Rap gegen die Traurigkeit: tooloudfortheroom aus Hamburg
Auch wenn es auf den ersten Blick so scheinen mag: tooloudfortheroom sind nicht „einfach nur“ eine Rapcrew. Hinter dem Namen steckt eigentlich ein 18-köpfiges Kulturkollektiv aus Hamburg. Neben den Vocal Artists Friso, Sant, Moé, ELEF, Lenzy und ghostboo gehören Produzenten genau wie Visual Artists und die DJ Babyblade zum Team. Auch hinter den Kulissen gibt es weitere Mitglieder, die sich um Merch oder Veranstaltungsorganisation kümmern.
Das Kulturkollektiv wurde 2020 von einer Gruppe von Freunden aus dem puren Drang heraus gegründet, kulturell etwas in ihrer Heimatstadt Hamburg zu bewegen. Gerade, weil immer mehr kulture Angebote wegfallen, ist das heute mehr denn je ihre Mission. Musikalisch ging es bei tooloudfortheroom Anfang des Sommers so richtig los, als sie ihren ersten gemeinsamen Track „Eimsbüttel:Altona“ samt Musikvideo veröffentlichen. Zuvor fand man auf dem YouTube Channel der Truppe vor allem Live-Sessions der einzelnen Mitglieder.
„Tooloudfortheroom, meine Crew auf deiner Box“
Das sang Paula Hartmann schon 2022 auf ihrem Track „Babyblau“. An ein Album dachte damals wohl noch keiner von tooloudfortheroom. Einige der Gründungsmitglieder, wie Sant und Lenzy, machten zwar fleißig eigene Musik, aber zu dieser Zeit waren sie als Kollektiv noch beschäftigt mit der Organisation von Veranstaltungen wie Konzerten oder Partys. Ob gute Vorahnung von Paula oder ein Omen: gut zwei Jahre später ist das erste gemeinsame Album von tooloudfortheroom da. Es trägt den Namen „Lemvig“, benannt nach einer Stadt in Dänemark, wo das Grundgerüst für das Tape entstanden ist. Übrigens: Ehrenmitglied Paula Hartmann taucht auch auf „Lemvig“ auf. Seit seinen Anfängen begleitet sie das Kollektiv und liefert hier auf einigen der Tracks Backing-Vocals.
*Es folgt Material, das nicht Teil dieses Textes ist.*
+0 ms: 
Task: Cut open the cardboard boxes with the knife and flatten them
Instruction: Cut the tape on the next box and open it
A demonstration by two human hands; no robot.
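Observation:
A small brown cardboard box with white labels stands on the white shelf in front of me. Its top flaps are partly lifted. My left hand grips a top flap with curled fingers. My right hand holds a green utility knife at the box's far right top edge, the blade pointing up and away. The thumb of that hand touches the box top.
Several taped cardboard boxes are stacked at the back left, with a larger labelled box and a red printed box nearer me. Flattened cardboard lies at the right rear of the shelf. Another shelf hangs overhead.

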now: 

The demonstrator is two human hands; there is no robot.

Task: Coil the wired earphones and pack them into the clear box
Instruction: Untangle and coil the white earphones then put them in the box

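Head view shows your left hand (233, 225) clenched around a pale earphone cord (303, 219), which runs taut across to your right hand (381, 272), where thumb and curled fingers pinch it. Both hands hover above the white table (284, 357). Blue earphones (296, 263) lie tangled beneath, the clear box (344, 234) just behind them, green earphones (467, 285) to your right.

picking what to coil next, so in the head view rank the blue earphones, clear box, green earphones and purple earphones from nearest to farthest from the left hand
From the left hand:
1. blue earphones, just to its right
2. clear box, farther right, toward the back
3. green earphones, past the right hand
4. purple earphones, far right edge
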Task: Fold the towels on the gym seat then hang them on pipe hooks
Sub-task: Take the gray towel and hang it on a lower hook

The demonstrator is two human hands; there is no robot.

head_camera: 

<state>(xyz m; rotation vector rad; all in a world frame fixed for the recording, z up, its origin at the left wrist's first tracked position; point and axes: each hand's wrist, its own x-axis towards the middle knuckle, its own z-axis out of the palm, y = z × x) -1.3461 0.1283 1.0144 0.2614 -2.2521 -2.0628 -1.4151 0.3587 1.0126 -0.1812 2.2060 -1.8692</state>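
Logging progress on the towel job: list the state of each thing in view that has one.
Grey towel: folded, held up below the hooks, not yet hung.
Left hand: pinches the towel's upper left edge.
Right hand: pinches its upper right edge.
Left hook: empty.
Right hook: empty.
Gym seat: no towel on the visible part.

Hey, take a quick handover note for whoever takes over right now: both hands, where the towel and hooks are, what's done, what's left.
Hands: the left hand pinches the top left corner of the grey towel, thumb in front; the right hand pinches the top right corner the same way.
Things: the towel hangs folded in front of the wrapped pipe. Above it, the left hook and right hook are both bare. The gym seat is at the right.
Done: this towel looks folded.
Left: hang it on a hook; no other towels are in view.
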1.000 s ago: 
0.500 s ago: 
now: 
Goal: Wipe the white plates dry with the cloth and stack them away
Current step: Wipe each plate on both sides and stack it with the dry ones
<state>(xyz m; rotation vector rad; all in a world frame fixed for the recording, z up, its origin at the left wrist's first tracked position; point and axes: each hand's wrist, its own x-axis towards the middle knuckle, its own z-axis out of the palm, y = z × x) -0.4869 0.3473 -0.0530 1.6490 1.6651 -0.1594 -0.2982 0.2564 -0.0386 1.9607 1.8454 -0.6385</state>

Ein Album mit Mixtape-Charakter
Dank der hauseigenen Producer Lawin, SOMA, Juri und Sören Last ist der Ton des Albums so unterschiedlich wie seine Mitglieder. Der Sound von „Lemvig“ variiert dabei zwischen düsteren UK-Einflüssen, frostigen Synthies und melodischem Pop-Rap. Jeder der Artists und Producer hat seinen ganz eigenen Sound und das zeigen sie auf dem Tape. Trotzdem fügt sich das ganze zu einer stimmigen Einheit zusammen, die besonders durch die Zusammenarbeit zwischen allen künstlerischen Sparten des Kollektivs befördert wird.
Melancholischer Hip-Hop
Dafür, dass sie auf ihren Events für ordentlich Partystimmung sorgen, klingen viele ihrer Songs eher düster, wie die Gedanken, die einen nach einer durchtanzten Nacht einholen. Kein Wunder, denn auch als Solo-Künstler sind die Mitglieder von tooloudfortheroom nicht gerade für Partyhymnen bekannt. Stattdessen zeichnen sie ein realistisches Bild der Überförderung von Mittzwanzigern, die zwischen Drogen, Herzschmerz, mentalen Problemen und Zukunftsängsten versuchen ihren Platz in der Welt zu finden. Im Song „Pillen gegen die Traurigkeit“ rappt ghostboo: „Zweihundert Songs und dann ich hoff‘, am Ende find‘ ich mich / Mach‘ einfach Fenster zu beim Rauchen, wenn es windig ist / Glaub’ an kein’n Gott, ich glaub‘ erst dran, wenn ich im Himmеl bin“.
Ihre eigene Ästhetik
Das Musikvideo zum Song zeigt die Gruppe in schwarz-weiß. Die Konzepte von Videos, Covern und Merch sind so durchdacht, dass man kaum glauben mag, dass fast alles von tooloudfortheroom in Eigenregie entsteht. Verantwortlich für diese ausdrucksstarke visuelle Gestaltung sind Ramin Haskan, Finn Dubbeld und Tomke Mendt. In ihrer Arbeit war es dem Kollektiv von Anfang an wichtig möglichst alle Arbeitsbereiche innerhalb der Gruppe abzudecken. Das hat Wirkung: ihr Wiedererkennungswert hinterlässt schon jetzt einen bleibenden Eindruck in der Hamburger Kulturlandschaft und darüber hinaus.